What do the lines from the one containing "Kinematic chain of" through the end of the listing below say? Restate them word for word and give nothing else.

+++ COLLECTED MATERIAL

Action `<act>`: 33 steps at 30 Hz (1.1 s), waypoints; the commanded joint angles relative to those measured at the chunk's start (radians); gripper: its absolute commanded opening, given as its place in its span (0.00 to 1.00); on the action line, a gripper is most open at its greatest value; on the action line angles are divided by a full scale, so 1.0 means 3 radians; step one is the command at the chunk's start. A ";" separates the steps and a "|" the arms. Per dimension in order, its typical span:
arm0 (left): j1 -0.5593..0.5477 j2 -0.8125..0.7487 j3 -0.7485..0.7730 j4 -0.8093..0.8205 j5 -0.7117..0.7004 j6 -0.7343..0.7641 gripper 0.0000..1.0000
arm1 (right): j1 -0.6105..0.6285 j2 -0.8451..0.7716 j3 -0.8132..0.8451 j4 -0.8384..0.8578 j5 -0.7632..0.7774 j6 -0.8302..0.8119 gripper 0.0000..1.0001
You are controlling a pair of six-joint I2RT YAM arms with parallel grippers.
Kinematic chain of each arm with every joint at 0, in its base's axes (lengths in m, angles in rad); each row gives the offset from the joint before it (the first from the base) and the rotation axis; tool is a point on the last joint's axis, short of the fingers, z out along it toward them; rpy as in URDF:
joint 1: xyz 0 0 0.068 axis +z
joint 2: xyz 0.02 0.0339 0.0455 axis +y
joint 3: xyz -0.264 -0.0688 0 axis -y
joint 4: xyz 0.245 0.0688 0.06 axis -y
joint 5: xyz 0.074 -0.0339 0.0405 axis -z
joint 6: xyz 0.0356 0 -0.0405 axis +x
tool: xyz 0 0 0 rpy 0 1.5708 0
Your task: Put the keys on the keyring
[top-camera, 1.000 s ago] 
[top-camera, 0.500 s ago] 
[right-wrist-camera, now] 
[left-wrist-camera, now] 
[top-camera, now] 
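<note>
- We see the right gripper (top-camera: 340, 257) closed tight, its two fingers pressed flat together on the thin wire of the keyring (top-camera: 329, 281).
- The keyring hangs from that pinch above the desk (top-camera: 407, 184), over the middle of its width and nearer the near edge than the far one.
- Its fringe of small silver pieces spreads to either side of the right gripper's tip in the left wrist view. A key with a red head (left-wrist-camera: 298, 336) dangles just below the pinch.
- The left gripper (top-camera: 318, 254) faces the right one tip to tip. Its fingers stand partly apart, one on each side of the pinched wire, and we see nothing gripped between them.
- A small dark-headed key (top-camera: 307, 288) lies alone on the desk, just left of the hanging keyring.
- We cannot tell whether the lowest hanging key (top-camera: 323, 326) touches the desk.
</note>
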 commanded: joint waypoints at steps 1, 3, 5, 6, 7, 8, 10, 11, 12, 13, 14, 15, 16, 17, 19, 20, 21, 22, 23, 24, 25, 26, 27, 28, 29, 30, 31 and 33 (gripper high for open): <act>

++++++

- ANSWER FOR THIS EXERCISE:
Kinematic chain of each arm with every joint at 0, in its base's axes (lengths in m, angles in rad); each row gives the offset from the joint before it (the first from the base) and the rotation axis; tool is a point on the last joint's axis, short of the fingers, z out along it toward them; rpy as in URDF:
joint 1: xyz 0 0 0.068 axis +z
joint 2: xyz 0.02 0.0339 0.0455 axis +y
joint 3: xyz -0.264 -0.0688 0 axis -y
joint 4: xyz 0.245 0.0688 0.06 axis -y
joint 5: xyz 0.074 -0.0339 0.0405 axis -z
joint 6: xyz 0.0356 0 -0.0405 axis +x
tool: xyz 0 0 0 rpy 0 1.5708 0
Your task: Put the keys on the keyring
[top-camera, 1.000 s ago] 
[top-camera, 0.500 s ago] 
[right-wrist-camera, now] 
[left-wrist-camera, now] 
[top-camera, now] 
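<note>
- We see the right gripper (top-camera: 340, 257) closed tight, its two fingers pressed flat together on the thin wire of the keyring (top-camera: 329, 281).
- The keyring hangs from that pinch above the desk (top-camera: 407, 184), over the middle of its width and nearer the near edge than the far one.
- Its fringe of small silver pieces spreads to either side of the right gripper's tip in the left wrist view. A key with a red head (left-wrist-camera: 298, 336) dangles just below the pinch.
- The left gripper (top-camera: 318, 254) faces the right one tip to tip. Its fingers stand partly apart, one on each side of the pinched wire, and we see nothing gripped between them.
- A small dark-headed key (top-camera: 307, 288) lies alone on the desk, just left of the hanging keyring.
- We cannot tell whether the lowest hanging key (top-camera: 323, 326) touches the desk.
</note>
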 commanded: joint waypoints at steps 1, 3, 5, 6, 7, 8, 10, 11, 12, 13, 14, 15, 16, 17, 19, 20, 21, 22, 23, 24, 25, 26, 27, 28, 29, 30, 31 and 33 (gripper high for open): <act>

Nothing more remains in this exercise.